Work item:
Check each line of the material for the string "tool", then give only how many lines have it.

Material provided:
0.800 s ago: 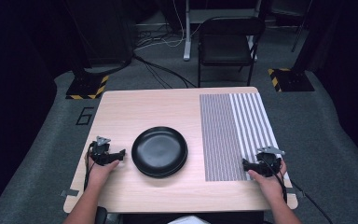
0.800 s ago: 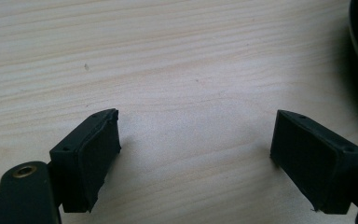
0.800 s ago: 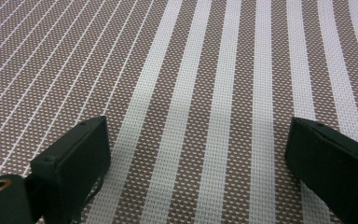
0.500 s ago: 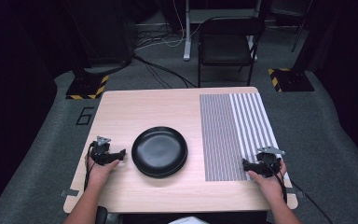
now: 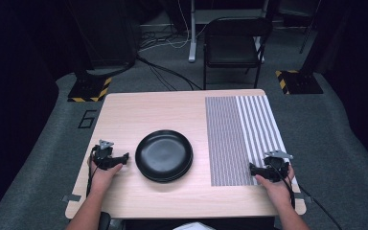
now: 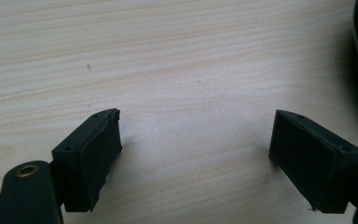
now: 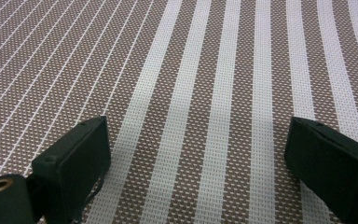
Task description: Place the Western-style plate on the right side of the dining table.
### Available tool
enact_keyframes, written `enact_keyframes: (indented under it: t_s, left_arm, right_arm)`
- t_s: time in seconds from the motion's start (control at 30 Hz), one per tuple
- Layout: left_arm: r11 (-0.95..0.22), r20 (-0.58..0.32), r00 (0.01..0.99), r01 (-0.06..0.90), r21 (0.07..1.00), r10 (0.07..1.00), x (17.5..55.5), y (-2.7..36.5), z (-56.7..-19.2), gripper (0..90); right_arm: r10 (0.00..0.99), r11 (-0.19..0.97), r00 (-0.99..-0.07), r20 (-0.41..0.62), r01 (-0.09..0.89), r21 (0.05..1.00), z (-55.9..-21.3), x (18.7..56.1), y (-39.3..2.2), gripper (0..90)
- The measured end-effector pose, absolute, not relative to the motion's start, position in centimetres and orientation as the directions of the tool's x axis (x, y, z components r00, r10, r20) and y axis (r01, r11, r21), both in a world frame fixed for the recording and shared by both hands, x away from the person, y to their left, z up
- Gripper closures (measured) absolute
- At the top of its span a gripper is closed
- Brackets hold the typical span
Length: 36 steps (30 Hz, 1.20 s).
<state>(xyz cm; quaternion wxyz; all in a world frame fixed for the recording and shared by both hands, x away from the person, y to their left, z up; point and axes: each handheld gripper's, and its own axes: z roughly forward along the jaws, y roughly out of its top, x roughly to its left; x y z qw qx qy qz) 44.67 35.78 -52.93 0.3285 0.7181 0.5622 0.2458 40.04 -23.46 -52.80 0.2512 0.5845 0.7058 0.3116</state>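
The plate (image 5: 164,155) sits on the bench (image 5: 139,110) near the middle of its near half, with the mat (image 5: 242,134) covering the right side. The left gripper (image 5: 124,157) lies just left of the plate; the right gripper (image 5: 252,168) rests on the mat's near right corner.

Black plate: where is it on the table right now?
In the high view, the black plate sits on the wooden table, left of the striped placemat and just right of the left gripper.
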Motion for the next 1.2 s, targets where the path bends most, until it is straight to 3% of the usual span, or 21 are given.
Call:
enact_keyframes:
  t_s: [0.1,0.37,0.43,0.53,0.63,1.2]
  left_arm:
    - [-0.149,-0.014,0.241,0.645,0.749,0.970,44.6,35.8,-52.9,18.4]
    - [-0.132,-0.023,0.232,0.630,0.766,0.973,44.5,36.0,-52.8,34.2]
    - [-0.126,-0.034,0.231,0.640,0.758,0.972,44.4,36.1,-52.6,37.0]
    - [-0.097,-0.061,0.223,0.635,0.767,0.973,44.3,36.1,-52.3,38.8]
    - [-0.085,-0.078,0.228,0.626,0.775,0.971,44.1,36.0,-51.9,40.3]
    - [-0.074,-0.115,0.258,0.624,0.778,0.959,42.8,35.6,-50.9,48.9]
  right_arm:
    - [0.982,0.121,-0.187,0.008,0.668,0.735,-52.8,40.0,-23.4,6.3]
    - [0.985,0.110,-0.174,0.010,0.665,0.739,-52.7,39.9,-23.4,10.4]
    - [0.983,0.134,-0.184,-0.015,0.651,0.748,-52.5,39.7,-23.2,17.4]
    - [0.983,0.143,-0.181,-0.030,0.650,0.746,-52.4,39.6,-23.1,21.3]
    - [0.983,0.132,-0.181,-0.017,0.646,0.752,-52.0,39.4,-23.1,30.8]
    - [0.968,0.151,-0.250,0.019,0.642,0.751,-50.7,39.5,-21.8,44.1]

Solution to the exercise:
2